Os ODS foram estabelecidos como a continuação dos oito Objectivos do Milénio – cujo horizonte expirava em 2015. Ao todo, o plano de acção dos ODS tem 169 metas distribuídas pelos 17 objectivos, relacionadas com temas tão distintos como a erradicação da fome, uma educação de qualidade, empregos dignos e desenvolvimento económico, a igualdade de género, a paz e a justiça, o combate às alterações climáticas, as energias renováveis, entre outros.
O roteiro foi assinado por 193 Estados-membros das Nações Unidas, mas não tem um carácter vinculativo a nível legal. No entanto, “é esperado que os países assumam [as metas] para eles próprios e estabeleçam um plano para alcançarem os 17 objectivos”, lê-se no site das Nações Unidas.
Desde 2016 que são elaborados anualmente relatórios sobre o estado de progressão dos ODS a nível mundial e há também uma avaliação para cada país. Os relatórios de 2021 e 2022 mostram que a pandemia teve um grande impacto na progressão das metas. No entanto, a literatura científica revela que há um problema a montante que é a aplicação do roteiro na legislação dos países, segundo um artigo esta semana na revista Nature Sustainability que analisou 3200 estudos científicos sobre os ODS, publicados entre 2016 e Abril de 2021.
“Mostrámos que o efeito dos ODS é maioritariamente nos discursos”, explica ao PÚBLICO Carole-Anne Sénit, do Instituto Copérnico do Desenvolvimento Sustentável da Universidade de Utrecht (nos Países Baixos) e uma das autoras do trabalho. “Isto significa que os actores referem-se recorrentemente aos ODS nos debates nacionais, mas em termos de mudanças normativas e legais, os ODS não foram muito influentes até agora. Além disso, a literatura científica que analisámos mostra que os governos usam os ODS com um propósito, fazendo uma interpretação deles de forma específica e aplicando-os selectivamente.”
A primeira meta do ODS 14 refere-se à poluição: “Até 2025, prevenir e reduzir significativamente a poluição marinha de todos os tipos.” Será que o mundo vai atingir esta meta? “De maneira nenhuma”, responde Maria João Bebianno, apontando que a poluição vai ser um tema importante no primeiro dia da conferência. “Temos um conjunto de contaminantes emergentes, que nem sequer ainda fazem parte da legislação nem de programas de monitorização.

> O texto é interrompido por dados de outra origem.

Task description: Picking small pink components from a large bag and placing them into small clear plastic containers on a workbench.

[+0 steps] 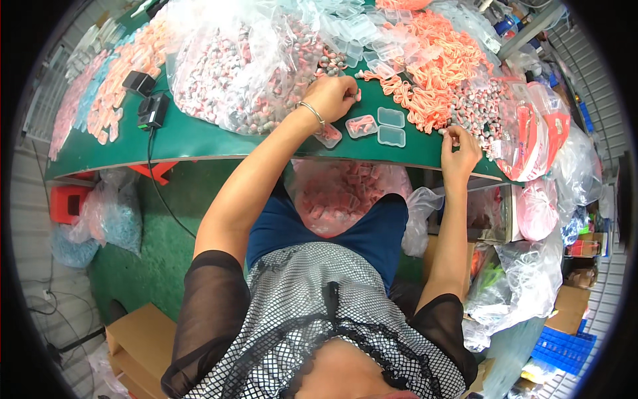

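Note:
My left hand (330,98) is closed in a pinch on a small pink piece (358,95), above the table beside a big clear bag (246,86) of pink-and-grey pieces. Just under that wrist, a small clear plastic box (329,136) has pink pieces in it. A second small box (361,126) holds orange-pink pieces, and next to it an open box (391,128) lies with its two halves flat. My right hand (460,154) has its fingertips pressed together at the edge of a loose pile of pink-and-grey pieces (475,110); what they hold is too small to make out.
Orange cords (435,66) lie heaped behind the boxes, with more clear boxes (355,30) at the back. A black device (153,111) with a cable stands on the green table (193,139) at left. Below the table edge, a bag of pink pieces (352,193) sits by my knees.

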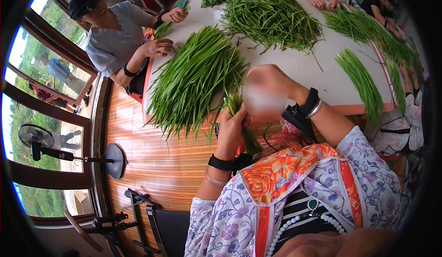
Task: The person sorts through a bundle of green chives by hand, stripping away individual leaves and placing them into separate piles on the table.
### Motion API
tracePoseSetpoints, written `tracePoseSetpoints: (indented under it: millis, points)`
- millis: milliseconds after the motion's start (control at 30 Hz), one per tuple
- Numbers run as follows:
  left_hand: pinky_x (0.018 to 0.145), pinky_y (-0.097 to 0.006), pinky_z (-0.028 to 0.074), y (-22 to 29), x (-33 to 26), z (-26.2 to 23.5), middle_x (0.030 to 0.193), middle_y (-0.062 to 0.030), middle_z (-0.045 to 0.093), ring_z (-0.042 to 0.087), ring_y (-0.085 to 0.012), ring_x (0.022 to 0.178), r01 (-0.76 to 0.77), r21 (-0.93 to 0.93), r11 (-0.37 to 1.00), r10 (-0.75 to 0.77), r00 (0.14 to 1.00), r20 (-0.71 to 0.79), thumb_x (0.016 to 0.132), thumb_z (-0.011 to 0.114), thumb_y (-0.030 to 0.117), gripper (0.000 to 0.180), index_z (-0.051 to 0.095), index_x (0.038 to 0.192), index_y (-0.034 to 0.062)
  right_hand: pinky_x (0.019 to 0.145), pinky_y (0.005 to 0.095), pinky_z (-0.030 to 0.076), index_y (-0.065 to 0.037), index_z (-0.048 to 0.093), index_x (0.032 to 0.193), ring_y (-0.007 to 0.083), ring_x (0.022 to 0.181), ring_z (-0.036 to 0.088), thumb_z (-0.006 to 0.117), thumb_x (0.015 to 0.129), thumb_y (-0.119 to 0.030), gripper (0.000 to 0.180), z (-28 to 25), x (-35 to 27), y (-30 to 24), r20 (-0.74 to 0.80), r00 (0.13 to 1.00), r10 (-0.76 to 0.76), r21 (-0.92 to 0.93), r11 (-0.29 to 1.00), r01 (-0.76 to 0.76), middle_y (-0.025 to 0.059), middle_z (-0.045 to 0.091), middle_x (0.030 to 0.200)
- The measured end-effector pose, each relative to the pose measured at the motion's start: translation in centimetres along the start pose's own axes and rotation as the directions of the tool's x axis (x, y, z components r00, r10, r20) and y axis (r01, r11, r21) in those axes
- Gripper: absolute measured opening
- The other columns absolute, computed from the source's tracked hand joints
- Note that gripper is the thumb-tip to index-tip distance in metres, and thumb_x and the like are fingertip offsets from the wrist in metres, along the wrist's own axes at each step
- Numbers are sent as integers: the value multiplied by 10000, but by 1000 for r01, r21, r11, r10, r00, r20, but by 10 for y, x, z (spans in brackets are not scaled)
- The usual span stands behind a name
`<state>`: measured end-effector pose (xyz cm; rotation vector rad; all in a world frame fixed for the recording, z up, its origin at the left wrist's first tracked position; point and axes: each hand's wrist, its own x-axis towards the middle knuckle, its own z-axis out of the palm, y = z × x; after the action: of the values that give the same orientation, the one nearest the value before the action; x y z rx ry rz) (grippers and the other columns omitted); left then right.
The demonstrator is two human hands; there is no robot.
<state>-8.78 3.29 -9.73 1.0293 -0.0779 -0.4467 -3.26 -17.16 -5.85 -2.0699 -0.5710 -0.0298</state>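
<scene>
We see our left hand (pixel 231 126) clenched around a small bunch of green chives (pixel 239 114), held upright just off the near edge of the tabletop (pixel 322 80). The bunch's cut tips stick up above the fingers and its lower ends hang below the palm. Our right hand (pixel 267 91) is raised just beside the top of that bunch, but it is blurred, so we cannot tell whether it grips the stalks or merely touches them. Both wrists wear dark bands, and the right one also carries a silver bangle.

Beyond the bunch, on the tabletop, lies a large fanned heap of chives (pixel 193 80), its tips pointing towards us and hanging past the near edge. Farther across the tabletop sits a loose tangled pile of chives (pixel 269 15), and to the right of that a narrow row of chives (pixel 361 80).

At the far left corner of the tabletop a person in a pale blue shirt (pixel 113 38) holds some stalks. Left of the tabletop, a standing fan (pixel 34 142) rests on the wooden floor (pixel 152 165).
</scene>
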Motion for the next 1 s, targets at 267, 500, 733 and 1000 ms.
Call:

Depois, os problemas de plástico continuam muito preocupantes e temos a acrescentar dez mil milhões de máscaras nos oceanos”, lembra-nos, apontando para um dos mais evidentes legados ambientais da pandemia.
Para Portugal, a avaliação da progressão dos ODS não oferece um panorama muito favorável. No entanto, o único ODS que realmente está pior é, precisamente, o 14. Maria João Bebianno não sabe quais as causas específicas que estão na origem desta regressão, mas não vê com bons olhos a nova arquitectura do Governo em relação à governança do mar: “Temos o mar dividido em quatro entidades: o Ministério da Economia e do Mar, o Ministério da Agricultura e da Alimentação, o Ministério do Ambiente e Acção Climática e parte do Ministério da Defesa Nacional. Não sei se isto vai ajudar a coordenar alguma coisa.”